MODERATOR: Is the Class Action Fairness Act threatening to displace state law with federal law?

SHARP: Yes. I have a good example in the context of attorney's fees. It's not just courts, but also lawyers who are litigating in federal court, who may not switch gears to think about the application of state law as it relates to attorney's fees in certain cases.

There is a school of thought -- including one set out by one of my partners, Jordan Elias ["Cooperative Federalism in Class Actions," 86 TENN. L. REV. 1 (2018)] -- suggesting we should be more mindful about the application of state law, and to consider certifying novel outcome-determinative questions under state law to the state supreme court, and make decisions that down the road could result in a more of a consistent body of law between state and federal courts.

WILLIAMS: I agree. CAFA was a tort reform bill. It was focused on just a few areas of law, but it sucked in virtually every type of class action. As a consequence, state courts lost much of their ability to develop their own law. Decisions are now being made in complex cases by judges, sometimes thousands of miles away, who are asked to rule on too many things. Think of cases where you have the laws of 37 different states and three different areas of law; you started seeing decisions that are homogenizing the differences simply as a matter of trying to come to a decision. That is troubling. Consumers' ability to sue companies for harms they caused when there was no privity -- that came out of the state courts.

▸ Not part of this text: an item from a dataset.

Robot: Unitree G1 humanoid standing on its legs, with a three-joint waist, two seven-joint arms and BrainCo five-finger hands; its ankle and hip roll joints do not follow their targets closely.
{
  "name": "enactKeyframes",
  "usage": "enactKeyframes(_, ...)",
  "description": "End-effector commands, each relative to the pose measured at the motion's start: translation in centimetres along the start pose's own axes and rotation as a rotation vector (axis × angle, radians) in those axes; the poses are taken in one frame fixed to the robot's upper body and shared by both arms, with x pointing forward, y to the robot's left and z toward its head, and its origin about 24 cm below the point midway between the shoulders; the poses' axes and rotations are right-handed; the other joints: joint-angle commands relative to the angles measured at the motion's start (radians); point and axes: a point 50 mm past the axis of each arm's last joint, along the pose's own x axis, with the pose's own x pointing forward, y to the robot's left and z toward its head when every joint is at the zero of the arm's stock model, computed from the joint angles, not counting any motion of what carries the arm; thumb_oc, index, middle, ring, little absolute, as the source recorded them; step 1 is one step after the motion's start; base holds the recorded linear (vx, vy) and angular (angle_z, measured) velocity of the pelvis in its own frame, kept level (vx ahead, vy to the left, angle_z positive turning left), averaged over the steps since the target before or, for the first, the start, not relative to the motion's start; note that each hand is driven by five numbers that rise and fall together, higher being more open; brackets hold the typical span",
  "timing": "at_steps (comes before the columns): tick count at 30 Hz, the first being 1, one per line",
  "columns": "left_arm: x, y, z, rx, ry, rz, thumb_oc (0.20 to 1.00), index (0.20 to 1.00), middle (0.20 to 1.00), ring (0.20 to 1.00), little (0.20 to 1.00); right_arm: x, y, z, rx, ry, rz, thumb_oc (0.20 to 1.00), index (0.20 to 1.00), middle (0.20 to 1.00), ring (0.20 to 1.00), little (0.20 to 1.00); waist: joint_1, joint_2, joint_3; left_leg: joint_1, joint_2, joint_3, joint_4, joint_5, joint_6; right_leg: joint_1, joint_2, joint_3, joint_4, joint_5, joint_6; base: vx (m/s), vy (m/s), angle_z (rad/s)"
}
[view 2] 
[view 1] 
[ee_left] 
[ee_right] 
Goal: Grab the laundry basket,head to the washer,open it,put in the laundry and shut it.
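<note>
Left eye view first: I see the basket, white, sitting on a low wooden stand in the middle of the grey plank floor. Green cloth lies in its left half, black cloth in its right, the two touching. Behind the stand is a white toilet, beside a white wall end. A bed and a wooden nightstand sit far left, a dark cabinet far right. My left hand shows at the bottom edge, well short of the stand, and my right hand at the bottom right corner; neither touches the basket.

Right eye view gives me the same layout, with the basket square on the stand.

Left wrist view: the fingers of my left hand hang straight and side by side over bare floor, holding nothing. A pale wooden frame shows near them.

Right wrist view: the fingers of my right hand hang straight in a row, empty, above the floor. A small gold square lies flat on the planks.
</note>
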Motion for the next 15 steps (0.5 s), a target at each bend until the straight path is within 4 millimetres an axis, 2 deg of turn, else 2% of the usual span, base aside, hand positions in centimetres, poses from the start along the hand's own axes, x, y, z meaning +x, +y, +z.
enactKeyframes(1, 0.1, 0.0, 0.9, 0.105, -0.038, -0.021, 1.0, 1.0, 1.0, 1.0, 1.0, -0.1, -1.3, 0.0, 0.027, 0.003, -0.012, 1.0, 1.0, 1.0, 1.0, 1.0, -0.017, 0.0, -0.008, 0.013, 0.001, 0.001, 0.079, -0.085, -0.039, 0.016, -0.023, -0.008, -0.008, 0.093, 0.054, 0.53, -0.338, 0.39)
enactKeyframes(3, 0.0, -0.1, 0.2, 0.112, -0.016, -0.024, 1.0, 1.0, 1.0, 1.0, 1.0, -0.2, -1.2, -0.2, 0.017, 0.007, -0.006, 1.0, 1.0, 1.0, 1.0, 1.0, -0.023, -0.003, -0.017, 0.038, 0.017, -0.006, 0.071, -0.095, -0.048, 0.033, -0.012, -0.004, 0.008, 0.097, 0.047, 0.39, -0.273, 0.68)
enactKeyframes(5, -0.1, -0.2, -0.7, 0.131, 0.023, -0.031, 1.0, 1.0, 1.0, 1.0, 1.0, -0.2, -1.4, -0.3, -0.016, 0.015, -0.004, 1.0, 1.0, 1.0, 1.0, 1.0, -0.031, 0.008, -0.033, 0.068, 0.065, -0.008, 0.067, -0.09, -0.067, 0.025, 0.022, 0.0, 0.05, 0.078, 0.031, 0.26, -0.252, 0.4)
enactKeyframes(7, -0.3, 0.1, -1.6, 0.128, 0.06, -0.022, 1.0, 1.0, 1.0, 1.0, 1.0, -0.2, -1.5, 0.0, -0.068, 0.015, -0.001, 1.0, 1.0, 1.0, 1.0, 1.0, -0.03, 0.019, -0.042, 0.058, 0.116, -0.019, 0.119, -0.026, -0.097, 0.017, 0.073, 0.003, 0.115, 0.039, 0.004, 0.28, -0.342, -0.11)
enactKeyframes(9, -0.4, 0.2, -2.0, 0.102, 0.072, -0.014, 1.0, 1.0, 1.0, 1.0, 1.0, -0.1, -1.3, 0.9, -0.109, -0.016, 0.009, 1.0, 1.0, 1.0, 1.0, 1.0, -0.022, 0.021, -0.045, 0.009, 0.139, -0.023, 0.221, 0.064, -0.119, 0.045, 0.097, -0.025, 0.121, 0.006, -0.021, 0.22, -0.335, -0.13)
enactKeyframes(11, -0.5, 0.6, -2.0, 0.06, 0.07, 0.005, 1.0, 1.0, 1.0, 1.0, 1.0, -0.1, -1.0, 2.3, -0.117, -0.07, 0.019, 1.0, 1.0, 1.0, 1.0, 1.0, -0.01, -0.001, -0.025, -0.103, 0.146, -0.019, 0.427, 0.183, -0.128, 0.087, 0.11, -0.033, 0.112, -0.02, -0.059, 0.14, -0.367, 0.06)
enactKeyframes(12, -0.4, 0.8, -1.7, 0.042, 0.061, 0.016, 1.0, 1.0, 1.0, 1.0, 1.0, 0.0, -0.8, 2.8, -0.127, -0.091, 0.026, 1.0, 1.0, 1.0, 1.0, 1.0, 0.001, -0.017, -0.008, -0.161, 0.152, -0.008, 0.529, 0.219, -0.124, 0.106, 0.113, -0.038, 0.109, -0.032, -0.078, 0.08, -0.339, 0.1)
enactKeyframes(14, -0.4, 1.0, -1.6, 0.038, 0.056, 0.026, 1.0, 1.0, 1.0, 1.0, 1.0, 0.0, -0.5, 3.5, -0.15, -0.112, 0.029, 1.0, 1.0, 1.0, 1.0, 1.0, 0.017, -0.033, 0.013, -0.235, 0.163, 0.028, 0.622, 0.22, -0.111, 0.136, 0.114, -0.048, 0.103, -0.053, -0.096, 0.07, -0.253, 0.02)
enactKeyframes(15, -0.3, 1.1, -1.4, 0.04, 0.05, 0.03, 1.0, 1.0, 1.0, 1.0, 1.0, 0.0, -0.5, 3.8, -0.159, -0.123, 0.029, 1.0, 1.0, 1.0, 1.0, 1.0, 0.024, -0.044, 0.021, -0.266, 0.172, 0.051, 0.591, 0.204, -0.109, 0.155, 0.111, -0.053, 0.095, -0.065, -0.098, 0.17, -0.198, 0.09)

All of the developments in law that I can think of that gave consumers greater rights and abilities to use the courts to vindicate their rights came out of state courts. Those decisions are going to be going to federal courts now.

GEIBELSON: Already via CAFA being applied to lots of different kinds of the class actions, there is a residue of no-injury class actions that have been left in the state courts, where people are pursuing statutory penalties and different sorts of civil penalties, such as Private Attorneys General Act claims.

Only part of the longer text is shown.